Give back the full material exactly. Omit no line.

○ ○ ○ ○ ○ ○ ○

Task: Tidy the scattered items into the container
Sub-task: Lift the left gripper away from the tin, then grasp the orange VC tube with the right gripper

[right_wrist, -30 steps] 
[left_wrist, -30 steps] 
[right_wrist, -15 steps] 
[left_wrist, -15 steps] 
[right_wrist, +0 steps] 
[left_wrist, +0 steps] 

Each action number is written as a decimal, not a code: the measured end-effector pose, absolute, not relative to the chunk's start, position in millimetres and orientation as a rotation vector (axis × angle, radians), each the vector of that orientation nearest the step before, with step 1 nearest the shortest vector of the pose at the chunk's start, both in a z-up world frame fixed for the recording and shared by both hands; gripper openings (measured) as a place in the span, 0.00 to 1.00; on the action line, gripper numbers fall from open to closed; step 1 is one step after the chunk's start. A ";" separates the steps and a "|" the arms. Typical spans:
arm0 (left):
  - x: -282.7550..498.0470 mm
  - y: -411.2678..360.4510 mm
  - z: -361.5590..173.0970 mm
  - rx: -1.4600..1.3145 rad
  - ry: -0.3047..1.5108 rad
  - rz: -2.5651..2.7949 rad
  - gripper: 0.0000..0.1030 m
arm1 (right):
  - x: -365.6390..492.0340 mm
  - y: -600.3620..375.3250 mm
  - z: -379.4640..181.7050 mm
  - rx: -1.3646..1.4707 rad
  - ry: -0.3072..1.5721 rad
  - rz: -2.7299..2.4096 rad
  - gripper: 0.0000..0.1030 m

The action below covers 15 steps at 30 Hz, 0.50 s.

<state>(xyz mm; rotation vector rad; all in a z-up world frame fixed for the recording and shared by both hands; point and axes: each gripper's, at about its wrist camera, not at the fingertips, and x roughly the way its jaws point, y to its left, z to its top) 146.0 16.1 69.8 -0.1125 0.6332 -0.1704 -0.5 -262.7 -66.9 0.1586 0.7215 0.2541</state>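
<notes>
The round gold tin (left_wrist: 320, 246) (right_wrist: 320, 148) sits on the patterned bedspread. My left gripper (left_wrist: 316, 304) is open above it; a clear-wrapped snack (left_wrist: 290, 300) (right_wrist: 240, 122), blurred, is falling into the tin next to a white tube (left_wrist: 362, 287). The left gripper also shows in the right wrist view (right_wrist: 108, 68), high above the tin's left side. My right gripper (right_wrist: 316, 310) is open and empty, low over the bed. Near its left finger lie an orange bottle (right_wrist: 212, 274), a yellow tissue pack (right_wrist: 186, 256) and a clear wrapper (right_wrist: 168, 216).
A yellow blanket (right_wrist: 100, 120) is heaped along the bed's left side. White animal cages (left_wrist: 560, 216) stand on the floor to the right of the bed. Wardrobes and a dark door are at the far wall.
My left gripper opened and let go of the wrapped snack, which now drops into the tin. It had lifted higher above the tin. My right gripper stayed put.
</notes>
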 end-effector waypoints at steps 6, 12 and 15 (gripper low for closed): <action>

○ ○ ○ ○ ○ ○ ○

* **Answer below**:
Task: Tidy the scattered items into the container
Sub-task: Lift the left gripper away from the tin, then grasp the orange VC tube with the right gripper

[right_wrist, -30 steps] 
[left_wrist, -30 steps] 
[right_wrist, -15 steps] 
[left_wrist, -15 steps] 
[right_wrist, +0 steps] 
[left_wrist, +0 steps] 

Each action number is written as a decimal, not a code: the measured end-effector pose, absolute, not relative to the chunk's start, position in millimetres and orientation as a rotation vector (axis × angle, radians), each the vector of that orientation nearest the step before, with step 1 nearest the shortest vector of the pose at the chunk's start, both in a z-up world frame fixed for the recording and shared by both hands; gripper openings (measured) as a place in the span, 0.00 to 1.00; on the action line, gripper numbers fall from open to closed; step 1 is one step after the chunk's start. A ";" separates the steps and a "|" the arms. Typical spans:
arm0 (left):
  - x: -282.7550..498.0470 mm
  - y: -411.2678..360.4510 mm
  - z: -361.5590..173.0970 mm
  - rx: -1.4600..1.3145 rad
  - ry: -0.3047..1.5108 rad
  - rz: -2.5651..2.7949 rad
  - gripper: 0.0000..0.1030 m
arm1 (right):
  - x: -365.6390..492.0340 mm
  - y: -600.3620..375.3250 mm
  - z: -379.4640..181.7050 mm
  - rx: -1.3646..1.4707 rad
  - ry: -0.3072..1.5721 rad
  - rz: -2.7299..2.4096 rad
  - gripper: 0.0000..0.1030 m

The action below covers 15 steps at 30 Hz, 0.50 s.

<state>(xyz mm; rotation vector rad; all in a z-up world frame fixed for the recording and shared by both hands; point and axes: each gripper's, at about its wrist camera, not at the fingertips, and x roughly the way its jaws point, y to its left, z to its top) 146.0 16.1 69.8 -0.1125 0.6332 -0.1704 -0.5 -262.7 -66.9 0.1586 0.7215 0.2541</state>
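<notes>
The round gold tin (left_wrist: 320, 246) (right_wrist: 320, 148) sits on the patterned bedspread. My left gripper (left_wrist: 316, 304) is open above it; a clear-wrapped snack (left_wrist: 290, 300) (right_wrist: 240, 122), blurred, is falling into the tin next to a white tube (left_wrist: 362, 287). The left gripper also shows in the right wrist view (right_wrist: 108, 68), high above the tin's left side. My right gripper (right_wrist: 316, 310) is open and empty, low over the bed. Near its left finger lie an orange bottle (right_wrist: 212, 274), a yellow tissue pack (right_wrist: 186, 256) and a clear wrapper (right_wrist: 168, 216).
A yellow blanket (right_wrist: 100, 120) is heaped along the bed's left side. White animal cages (left_wrist: 560, 216) stand on the floor to the right of the bed. Wardrobes and a dark door are at the far wall.
My left gripper opened and let go of the wrapped snack, which now drops into the tin. It had lifted higher above the tin. My right gripper stayed put.
</notes>
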 end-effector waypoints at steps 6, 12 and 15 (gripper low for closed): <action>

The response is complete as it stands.